A main objective during the postoperative rehabilitation process of cochlear implant (CI) users following implant activation is to establish an appropriate set of electrical stimulation parameters. One method is to estimate the lower and upper limits of the electrical stimulation intensities by using subjective loudness scaling for each channel. This method based on subjective loudness scaling is common in many clinics despite it is known for many years, that loudness scaling as the primary estimator for upper stimulation levels might not be ideal. However, a necessary requirement for this procedure is that patients are able to assess and communicate the loudness of the electrical stimulation. For people who are unable or unwilling to provide such feedback (e.g. very young children, uncooperative recipients, or people with complex needs), this process is ineffective. Even with cooperative recipients, psychoacoustical methodology can lead to either overtly exaggerated or substantially lower stimulation levels. Higher stimulation levels (i.e. overstimulation) are associated with an increased spread of the electrical fields, which may blur the accuracy of transmitted acoustic information. In contrast, lower stimulation levels (i.e. understimulation) are associated with a reduced electrical dynamic range, which diminishes the accuracy of acoustic information. In both cases, speech understanding can be affected.

To overcome the difficulties entailed in fitting CIs based on recipients’ subjective feedback, objective methodologies are sorely needed. One objective method is to measure the electrical stapedius reflex threshold (eSRT) via single channel stimulation of the CI. A previous publication reported that the eSRT can be a valid estimator for upper stimulation levels in each implant channel. CI users with stimulation parameters that were adjusted using eSRT typically achieve good speech recognition scores. Koşaner et al. (Citation2009) investigated speech understanding in a large sample (n = 39) of experienced CI patients using eSRT-based fittings and found mean speech recognition scores of 80% monosyllabic words (Koşaner et al. Citation2009).

A direct comparison of “eSRT-based” and psychoacoustic fittings was reported by Spivak et al. (Citation1994) (Spivak et al. Citation1994) and Wolfe and Kasulis (Citation2008). Spivak et al. compared speech recognition using behaviourally determined fittings and eSRT-based fittings in a small group (n = 7) of subjects and found similar scores for both methods. The authors concluded that eSRTs are perhaps an appropriate substitute for psychoacoustically determined stimulus intensity levels when programming the CI in users who are unable to perform the subjective loudness scaling. Wolfe et al. created eSRT-based fittings in a small group (n = 11) and found them to provide better speech recognition than fittings using conventional behavioural measures of stimulation levels. The authors concluded that individuals can acquire a strong benefit from the eSRT-based fitting procedure.

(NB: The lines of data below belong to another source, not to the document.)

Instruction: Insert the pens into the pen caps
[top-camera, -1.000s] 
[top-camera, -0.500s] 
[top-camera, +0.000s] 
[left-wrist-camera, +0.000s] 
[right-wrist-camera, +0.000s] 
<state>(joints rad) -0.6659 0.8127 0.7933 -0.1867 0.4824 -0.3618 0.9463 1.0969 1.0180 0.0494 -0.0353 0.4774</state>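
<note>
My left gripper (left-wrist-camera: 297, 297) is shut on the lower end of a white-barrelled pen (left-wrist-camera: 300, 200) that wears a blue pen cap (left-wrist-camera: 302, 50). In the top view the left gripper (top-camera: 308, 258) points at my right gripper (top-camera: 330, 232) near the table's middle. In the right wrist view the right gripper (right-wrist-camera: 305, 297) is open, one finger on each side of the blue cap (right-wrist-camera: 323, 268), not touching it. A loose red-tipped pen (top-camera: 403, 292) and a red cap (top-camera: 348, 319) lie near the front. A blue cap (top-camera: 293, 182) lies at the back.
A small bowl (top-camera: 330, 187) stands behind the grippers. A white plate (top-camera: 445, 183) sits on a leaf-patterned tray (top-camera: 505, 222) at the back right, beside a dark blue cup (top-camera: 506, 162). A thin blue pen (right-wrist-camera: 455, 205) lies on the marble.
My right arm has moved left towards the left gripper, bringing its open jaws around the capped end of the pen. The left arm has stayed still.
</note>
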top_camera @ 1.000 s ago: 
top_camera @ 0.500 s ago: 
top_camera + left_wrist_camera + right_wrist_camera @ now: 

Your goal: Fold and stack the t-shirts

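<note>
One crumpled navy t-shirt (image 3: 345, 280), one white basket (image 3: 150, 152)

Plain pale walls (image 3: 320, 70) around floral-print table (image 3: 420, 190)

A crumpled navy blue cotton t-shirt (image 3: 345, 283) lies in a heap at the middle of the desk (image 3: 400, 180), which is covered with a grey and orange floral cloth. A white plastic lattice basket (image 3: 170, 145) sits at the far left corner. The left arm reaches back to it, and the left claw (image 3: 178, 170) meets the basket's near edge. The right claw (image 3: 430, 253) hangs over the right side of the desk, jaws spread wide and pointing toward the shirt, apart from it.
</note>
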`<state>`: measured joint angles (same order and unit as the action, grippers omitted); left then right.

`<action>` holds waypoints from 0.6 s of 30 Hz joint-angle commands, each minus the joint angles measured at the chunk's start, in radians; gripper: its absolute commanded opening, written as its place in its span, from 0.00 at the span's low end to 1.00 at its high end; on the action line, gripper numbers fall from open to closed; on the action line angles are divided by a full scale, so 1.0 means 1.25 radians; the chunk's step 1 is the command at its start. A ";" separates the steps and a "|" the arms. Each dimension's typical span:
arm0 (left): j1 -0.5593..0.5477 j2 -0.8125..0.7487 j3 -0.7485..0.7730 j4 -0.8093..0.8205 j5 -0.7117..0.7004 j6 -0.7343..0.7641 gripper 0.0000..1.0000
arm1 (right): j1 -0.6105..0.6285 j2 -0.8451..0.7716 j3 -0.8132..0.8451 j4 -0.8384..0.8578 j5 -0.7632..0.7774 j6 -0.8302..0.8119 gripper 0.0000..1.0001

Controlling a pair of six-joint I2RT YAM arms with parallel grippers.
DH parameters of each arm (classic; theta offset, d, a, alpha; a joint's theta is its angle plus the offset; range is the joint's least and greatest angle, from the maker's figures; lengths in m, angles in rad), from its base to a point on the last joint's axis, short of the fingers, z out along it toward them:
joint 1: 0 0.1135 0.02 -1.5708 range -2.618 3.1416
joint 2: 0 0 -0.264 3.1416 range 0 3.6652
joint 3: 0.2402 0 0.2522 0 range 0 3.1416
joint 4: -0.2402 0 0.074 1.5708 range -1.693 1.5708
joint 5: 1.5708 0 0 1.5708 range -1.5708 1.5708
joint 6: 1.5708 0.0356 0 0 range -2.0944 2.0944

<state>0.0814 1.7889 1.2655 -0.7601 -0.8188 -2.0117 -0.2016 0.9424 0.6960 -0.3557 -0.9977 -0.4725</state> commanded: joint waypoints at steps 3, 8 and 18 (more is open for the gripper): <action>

The use of eSRT detection first appeared in the late 1980s. At that time research focused on the fundamental properties of the electrically evoked stapedius reflex rather than on determining a CI fitting procedure (Battmer, Laszig, and Lehnhardt Citation1990; Jerger et al. Citation1986; Stephan, Welzl-Müller, and Stiglbrunner Citation1988). Since then, various aspects of eSRT measurements have been investigated, such as the influence of stimulation parameters or probe tone frequency on detectability of the eSRT (Wolfe et al. Citation2017 and Citation2018, Hernandez et al. Citation2019; Scheperle and Hajicek Citation2020). Fundamental research has focused on the amplitude growth function of the impedance change within the eardrum (Brickley et al. Citation2005; Charroó et al. Citation2021; Jerger, Oliver, and Chmiel Citation1988; Stephan, Welzl-Müller, and Stiglbrunner Citation1990; Stephan and Welzl-Müller Citation1994). Furthermore, seminal investigations have shown positive correlations between the electrical stimulation levels, at the eSRT, and other objective measurements, such as electrically evoked compound action potentials and auditory brainstem responses (Brickley et al. Citation2005; Wolfe et al. 2008; Gordon, Papsin, and Harrison Citation2004; Kosaner et al. Citation2018).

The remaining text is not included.